[tex-hyphen] More on hyphenating Ancient Greek.
claudio.beccari at gmail.com
Thu Nov 13 11:24:50 CET 2014
The problem is not LaTeX, but the program used for transforming XML
source into LaTeX code.
The additional characters and the scholarly emendations are dealt with
by LaTeX by means of package teubner. As far as I can say the teubner
macros does not interfere with hyphenation more or less than any other
macro; in the sense that any macro may interfere with hyphenation when
the text is sent to the hyphenation algorithm still contains
unexpandable tokens.

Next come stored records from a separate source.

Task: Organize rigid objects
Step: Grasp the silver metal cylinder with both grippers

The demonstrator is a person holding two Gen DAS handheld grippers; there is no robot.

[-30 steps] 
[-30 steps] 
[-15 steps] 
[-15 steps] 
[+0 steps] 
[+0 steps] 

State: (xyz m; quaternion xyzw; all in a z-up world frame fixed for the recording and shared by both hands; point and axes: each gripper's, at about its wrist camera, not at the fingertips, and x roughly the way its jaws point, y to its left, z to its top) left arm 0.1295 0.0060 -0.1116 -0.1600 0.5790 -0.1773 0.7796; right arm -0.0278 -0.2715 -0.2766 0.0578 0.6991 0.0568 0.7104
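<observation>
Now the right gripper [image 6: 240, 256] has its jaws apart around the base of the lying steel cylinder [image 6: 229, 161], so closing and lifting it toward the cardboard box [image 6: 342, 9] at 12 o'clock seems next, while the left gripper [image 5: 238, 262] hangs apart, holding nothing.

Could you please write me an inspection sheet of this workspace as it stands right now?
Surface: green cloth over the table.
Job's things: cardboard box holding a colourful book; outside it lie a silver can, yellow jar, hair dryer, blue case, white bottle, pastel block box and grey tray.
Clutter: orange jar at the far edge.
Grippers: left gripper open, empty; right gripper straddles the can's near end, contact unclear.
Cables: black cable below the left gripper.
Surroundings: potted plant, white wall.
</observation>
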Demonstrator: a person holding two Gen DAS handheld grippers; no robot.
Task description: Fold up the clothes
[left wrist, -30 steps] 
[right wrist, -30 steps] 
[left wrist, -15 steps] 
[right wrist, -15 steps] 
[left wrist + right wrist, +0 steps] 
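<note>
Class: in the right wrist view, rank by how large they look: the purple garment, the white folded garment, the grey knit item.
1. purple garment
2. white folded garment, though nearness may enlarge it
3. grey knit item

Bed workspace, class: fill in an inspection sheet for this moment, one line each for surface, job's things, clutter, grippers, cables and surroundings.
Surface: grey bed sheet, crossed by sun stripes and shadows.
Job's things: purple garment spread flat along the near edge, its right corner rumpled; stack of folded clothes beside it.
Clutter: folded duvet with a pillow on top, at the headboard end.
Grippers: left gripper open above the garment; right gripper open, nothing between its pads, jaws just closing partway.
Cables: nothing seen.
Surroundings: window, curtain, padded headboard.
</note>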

With latin script, for example, and the OT1 default
font encoding, writing \`a (or even à when using the suitable option to
the inputenc package) remains as \accent18a when the text is sent to the
hyphenation algorithm; this algorithm considers a valid word only
something made up with character tokens with a positive lccode: \accent,
1, and 8 have non positive lccode, therefore the "LaTeX word" stops
before the accented letter, and the rest of the word string is discarded
for hyphenation until a new valid word start is encountered.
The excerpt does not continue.